Vivieron varios años regidos por la desazón de que sus cuerpos, tan hábiles para encontrarse, no lo eran para salir de sí mismos, hasta que un día trece, Josefa se vistió de madrugada, y cuando su marido abrió los ojos al deber de hacerle un hijo, encontró vacío el lugar que ella entibiaba con su cuerpo en el lado izquierdo de la cama.

– Ya no juego -dijo al verlo entrar a la cocina, buscándola con el asombro todavía en la cara-. Abre la botica.

Diego Sauri era uno de esos extraños hombres que respetan sin preguntas los designios de la autoridad divina encarnada en su mujer.

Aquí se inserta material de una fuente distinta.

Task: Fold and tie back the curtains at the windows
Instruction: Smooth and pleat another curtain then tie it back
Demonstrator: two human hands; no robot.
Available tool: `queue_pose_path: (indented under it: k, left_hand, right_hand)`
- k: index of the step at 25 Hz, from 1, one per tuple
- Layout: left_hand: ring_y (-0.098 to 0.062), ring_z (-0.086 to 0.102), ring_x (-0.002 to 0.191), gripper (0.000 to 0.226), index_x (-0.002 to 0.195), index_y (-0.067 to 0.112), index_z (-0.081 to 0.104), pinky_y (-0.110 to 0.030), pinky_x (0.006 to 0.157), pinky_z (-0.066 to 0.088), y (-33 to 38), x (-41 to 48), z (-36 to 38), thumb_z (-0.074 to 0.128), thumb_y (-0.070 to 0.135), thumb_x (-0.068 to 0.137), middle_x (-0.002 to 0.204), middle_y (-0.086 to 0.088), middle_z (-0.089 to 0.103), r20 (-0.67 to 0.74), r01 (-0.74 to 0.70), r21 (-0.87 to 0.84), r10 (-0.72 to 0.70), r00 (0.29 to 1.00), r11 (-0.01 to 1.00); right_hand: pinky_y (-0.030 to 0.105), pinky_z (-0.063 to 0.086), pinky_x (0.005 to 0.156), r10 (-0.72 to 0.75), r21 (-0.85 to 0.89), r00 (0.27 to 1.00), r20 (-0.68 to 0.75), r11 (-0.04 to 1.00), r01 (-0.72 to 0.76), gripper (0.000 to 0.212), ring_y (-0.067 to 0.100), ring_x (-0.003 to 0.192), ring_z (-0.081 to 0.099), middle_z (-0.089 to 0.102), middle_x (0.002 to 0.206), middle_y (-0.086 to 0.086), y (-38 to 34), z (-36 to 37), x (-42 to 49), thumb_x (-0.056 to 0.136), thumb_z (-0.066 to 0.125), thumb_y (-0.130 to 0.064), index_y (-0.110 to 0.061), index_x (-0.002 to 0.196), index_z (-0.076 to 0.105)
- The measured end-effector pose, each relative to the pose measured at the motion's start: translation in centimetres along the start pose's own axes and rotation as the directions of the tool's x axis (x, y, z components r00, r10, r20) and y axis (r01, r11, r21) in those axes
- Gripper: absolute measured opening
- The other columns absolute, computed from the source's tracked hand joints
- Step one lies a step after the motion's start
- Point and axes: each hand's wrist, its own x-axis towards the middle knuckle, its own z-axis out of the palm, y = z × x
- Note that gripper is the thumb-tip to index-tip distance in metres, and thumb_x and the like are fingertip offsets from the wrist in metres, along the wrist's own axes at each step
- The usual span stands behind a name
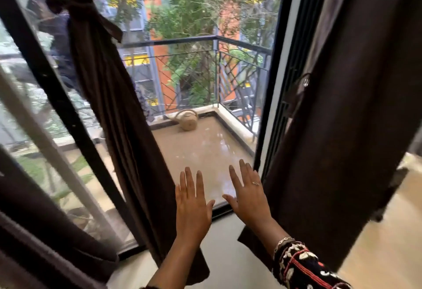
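Item 1, right curtain (338, 117): hung loose and untied, long axis roughly 12 to 6. I logged it at 3 o'clock of my right hand (249, 195), inner edge just beside the little finger.
Item 2, left curtain (109, 97): gathered, with its tie (80, 7) knotted at 11 o'clock.
Item 3, hands: both flat, fingers spread, holding nothing. The left hand (193, 206) lay farther off, so I judged the right nearer for the next gather.

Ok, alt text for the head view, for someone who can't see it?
The left hand and right hand reach forward, fingers straight, holding nothing, between two dark curtains at a window. The left curtain is tied with a band; a watering can stands on the balcony.
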Motion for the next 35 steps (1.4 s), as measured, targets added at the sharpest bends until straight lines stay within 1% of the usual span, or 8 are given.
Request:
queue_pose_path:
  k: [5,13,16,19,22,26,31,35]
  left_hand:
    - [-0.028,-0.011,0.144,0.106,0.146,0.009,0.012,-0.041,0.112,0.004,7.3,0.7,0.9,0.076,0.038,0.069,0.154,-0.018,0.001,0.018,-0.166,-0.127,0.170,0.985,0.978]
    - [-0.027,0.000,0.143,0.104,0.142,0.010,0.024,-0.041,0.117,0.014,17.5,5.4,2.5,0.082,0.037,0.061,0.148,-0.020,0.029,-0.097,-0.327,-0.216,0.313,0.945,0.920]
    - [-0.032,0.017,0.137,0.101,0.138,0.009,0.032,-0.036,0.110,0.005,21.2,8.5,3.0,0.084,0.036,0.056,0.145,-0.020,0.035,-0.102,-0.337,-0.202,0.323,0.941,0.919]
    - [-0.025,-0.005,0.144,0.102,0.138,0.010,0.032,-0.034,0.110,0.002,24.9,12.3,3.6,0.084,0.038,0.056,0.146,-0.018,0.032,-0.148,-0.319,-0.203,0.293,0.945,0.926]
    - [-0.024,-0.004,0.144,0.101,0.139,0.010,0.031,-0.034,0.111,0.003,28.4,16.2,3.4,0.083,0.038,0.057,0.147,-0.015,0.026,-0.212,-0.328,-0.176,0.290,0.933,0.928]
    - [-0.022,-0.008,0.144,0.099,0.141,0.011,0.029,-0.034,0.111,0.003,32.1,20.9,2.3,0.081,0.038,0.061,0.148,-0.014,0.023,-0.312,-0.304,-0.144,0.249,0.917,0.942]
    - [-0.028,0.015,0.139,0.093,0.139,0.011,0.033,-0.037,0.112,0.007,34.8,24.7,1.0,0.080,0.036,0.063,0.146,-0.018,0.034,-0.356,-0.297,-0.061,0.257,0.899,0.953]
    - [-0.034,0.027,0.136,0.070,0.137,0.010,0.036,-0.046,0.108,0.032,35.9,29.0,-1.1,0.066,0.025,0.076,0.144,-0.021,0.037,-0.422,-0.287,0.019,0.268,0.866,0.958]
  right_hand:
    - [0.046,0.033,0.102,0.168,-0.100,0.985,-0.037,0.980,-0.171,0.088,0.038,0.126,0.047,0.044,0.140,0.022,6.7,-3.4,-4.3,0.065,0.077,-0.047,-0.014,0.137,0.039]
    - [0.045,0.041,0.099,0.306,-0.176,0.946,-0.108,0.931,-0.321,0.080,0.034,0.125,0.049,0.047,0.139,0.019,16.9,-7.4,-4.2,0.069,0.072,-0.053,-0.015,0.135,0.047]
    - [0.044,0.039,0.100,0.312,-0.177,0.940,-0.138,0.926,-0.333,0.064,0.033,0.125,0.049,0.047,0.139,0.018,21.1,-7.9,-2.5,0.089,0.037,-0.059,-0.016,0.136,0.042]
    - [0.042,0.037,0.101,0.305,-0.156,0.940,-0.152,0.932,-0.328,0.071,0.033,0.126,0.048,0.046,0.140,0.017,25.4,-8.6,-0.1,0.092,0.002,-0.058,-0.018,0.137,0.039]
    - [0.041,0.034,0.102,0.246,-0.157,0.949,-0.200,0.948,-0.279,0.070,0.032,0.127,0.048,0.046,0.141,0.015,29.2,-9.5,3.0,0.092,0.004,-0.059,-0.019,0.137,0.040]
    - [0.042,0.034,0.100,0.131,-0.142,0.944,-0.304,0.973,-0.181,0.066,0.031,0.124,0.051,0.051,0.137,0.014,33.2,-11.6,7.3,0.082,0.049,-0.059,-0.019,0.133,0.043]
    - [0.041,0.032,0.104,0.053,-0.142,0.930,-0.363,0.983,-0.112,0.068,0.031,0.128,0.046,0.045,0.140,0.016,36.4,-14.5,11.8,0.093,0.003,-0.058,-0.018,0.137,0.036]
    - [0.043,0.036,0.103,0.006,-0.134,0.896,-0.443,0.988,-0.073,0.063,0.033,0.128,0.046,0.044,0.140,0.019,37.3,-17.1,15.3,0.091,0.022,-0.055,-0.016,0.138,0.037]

Le había costado mucho tiempo de estudio su condición de agnóstico, había incluso convencido a Josefa de que Dios era un deseo de los hombres, pero contaba con el Espíritu Santo que presentía entre las sienes de aquella dama. Por eso fue a vestirse y bajó a olvidar la pena entre los matraces, las balanzas y los olores de la botica que atendía en el primer piso de su casa. No volvió a pedirle nada hasta varios días después. Un amanecer, cuando la luz empezaba a hundirse en la tiniebla de su recámara, se atrevió a preguntarle si quería que lo hicieran porque sí. Josefa asintió, recobró la paz y no se volvió a hablar del, hijo. Poco a poco, hasta creyeron que sería mejor de aquel modo.

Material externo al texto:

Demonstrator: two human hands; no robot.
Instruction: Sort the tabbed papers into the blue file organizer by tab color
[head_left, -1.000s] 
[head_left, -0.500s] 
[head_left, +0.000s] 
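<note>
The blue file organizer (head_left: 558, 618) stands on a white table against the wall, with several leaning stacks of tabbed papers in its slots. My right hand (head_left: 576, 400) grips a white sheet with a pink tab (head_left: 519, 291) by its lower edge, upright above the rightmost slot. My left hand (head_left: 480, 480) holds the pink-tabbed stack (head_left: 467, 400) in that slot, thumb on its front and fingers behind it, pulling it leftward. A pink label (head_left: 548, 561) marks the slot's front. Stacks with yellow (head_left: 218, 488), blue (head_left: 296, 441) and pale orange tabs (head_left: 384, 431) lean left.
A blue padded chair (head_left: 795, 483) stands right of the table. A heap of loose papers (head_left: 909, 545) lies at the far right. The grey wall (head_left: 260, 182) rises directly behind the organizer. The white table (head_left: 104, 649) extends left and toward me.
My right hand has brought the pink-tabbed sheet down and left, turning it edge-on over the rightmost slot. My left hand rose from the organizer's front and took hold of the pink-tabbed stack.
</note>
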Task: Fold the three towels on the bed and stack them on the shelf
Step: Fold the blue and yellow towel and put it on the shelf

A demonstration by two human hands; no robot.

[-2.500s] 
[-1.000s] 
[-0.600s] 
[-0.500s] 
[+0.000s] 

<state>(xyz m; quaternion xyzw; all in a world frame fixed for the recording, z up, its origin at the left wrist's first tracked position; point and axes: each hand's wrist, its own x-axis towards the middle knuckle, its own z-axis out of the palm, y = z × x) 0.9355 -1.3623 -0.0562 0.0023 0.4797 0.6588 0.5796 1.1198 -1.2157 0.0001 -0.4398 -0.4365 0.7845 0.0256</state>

En el año de 1892, Josefa Veytia era una mujer de treinta y tantos que se había acostumbrado a caminar con la espalda orgullosa de una bailarina de flamenco, que despertaba siempre con un plan nuevo en la cabeza y se dormía siempre después de haberlo llevado a cabo, que coincidía con su marido en la hora de los deseos y jamás le negó el placer de saberse acompañado en el juego que tantos hombres juegan solos. Siempre tenía entre los ojos hundidos y redondos una pregunta, y en el borde de sus labios la paz contagiosa de quien no urge las respuestas. Usaba el cabello levantado sobre la nuca altiva que a Diego le gustaba besar a media tarde, como un anticipo de la luz con que su cuerpo desnudo iluminaría el anochecer. Por si fuera poco, Josefa tenía el don que equilibra la necesidad de las palabras con la premura de los silencios. Las conversaciones entre ellos no se morían nunca. A veces hablaban hasta la medianoche como si apenas acabaran de conocerse y otras los despertaba el alba urgidos de contarse el último sueño.

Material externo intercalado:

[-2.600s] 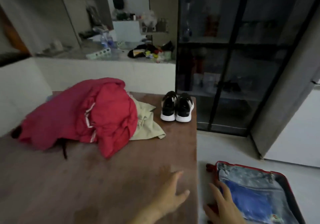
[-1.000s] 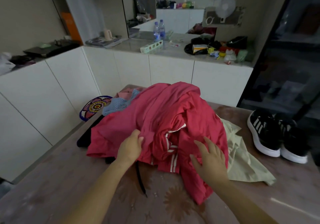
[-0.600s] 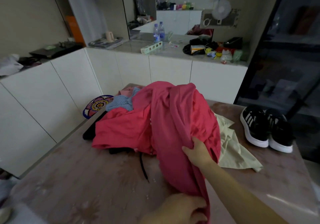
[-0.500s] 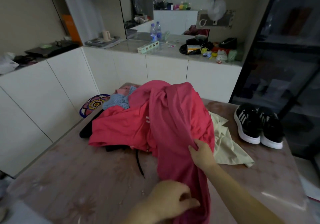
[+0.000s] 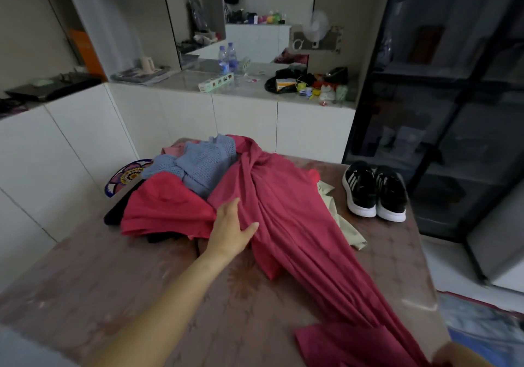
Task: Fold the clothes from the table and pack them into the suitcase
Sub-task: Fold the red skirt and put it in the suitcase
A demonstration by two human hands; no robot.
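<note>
A long red garment (image 5: pixel 297 225) lies stretched across the brown table (image 5: pixel 113 281), from the clothes pile down to the near right corner. My left hand (image 5: pixel 231 229) rests flat on it near the pile, fingers straight. My right hand (image 5: pixel 450 355) shows only partly at the bottom right edge and grips the garment's near end. The pile holds a blue knit top (image 5: pixel 204 165), another red piece (image 5: pixel 167 208), a beige garment (image 5: pixel 340 222) and dark clothes (image 5: pixel 119 211). The open suitcase (image 5: pixel 470 300), red-rimmed, lies on the floor to the right of the table.
A pair of black sneakers (image 5: pixel 374 191) stands on the table's far right. A patterned round item (image 5: pixel 124 177) sits at the far left edge. White cabinets (image 5: pixel 243 123) run behind, and a dark glass cabinet (image 5: pixel 439 111) stands at the right.
The red garment has been pulled off the pile and stretched toward the near right corner. My left hand let go of its end and now lies flat on it; the blue knit top is uncovered.
</note>
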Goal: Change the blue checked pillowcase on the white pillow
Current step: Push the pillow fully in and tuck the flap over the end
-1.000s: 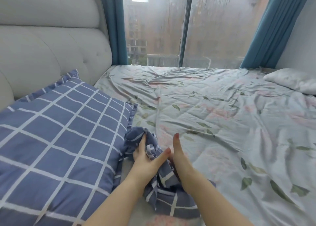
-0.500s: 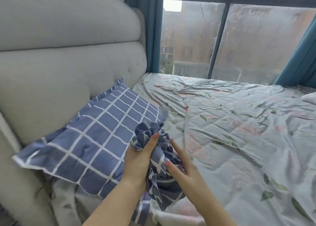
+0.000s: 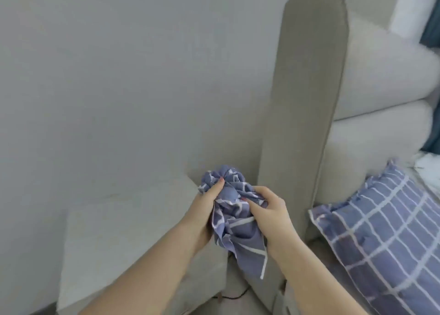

La noche en que descubrió que la luna había crecido al doble del tamaño que tenía siempre cuando la primera mancha roja sobre sus blanquísimos calzones le anunciaba el tormento que eran sus menorragias, Josefa inició el coloquio diciendo que sentía miedo. Ella no conocía nada más puntual que su agónica menstruación: faltaban tres cuartos para las once de la mañana cuando por primera vez la sintió correr entre sus piernas, un sábado cinco de mayo en que la ciudad toda temblaba de olor a pólvora y orgullo, poco antes de iniciarse un simulacro de guerra con el que se festejaba el triunfo sobre el ejército invasor francés, varios años atrás. Cuándo la campana mayor de catedral sonó ronca para anunciar que había llegado la hora del combate, ella y su hermana Milagros estaban en el balcón, saludando con pañuelos a los grupos de tropa y pueblo armado que atravesaban las calles para cubrir las trincheras y las alturas de los templos. El mundo de entonces tenía el hábito de la guerra, y celebraba los grandes peligros como un vértigo de la costumbre. Como parte de ese mundo, Josefa sintió correr la sangre por sus muslos y en lugar de aterrarse giró en redondo gritando: "¡Estoy herida, pero no me pienso rendir!"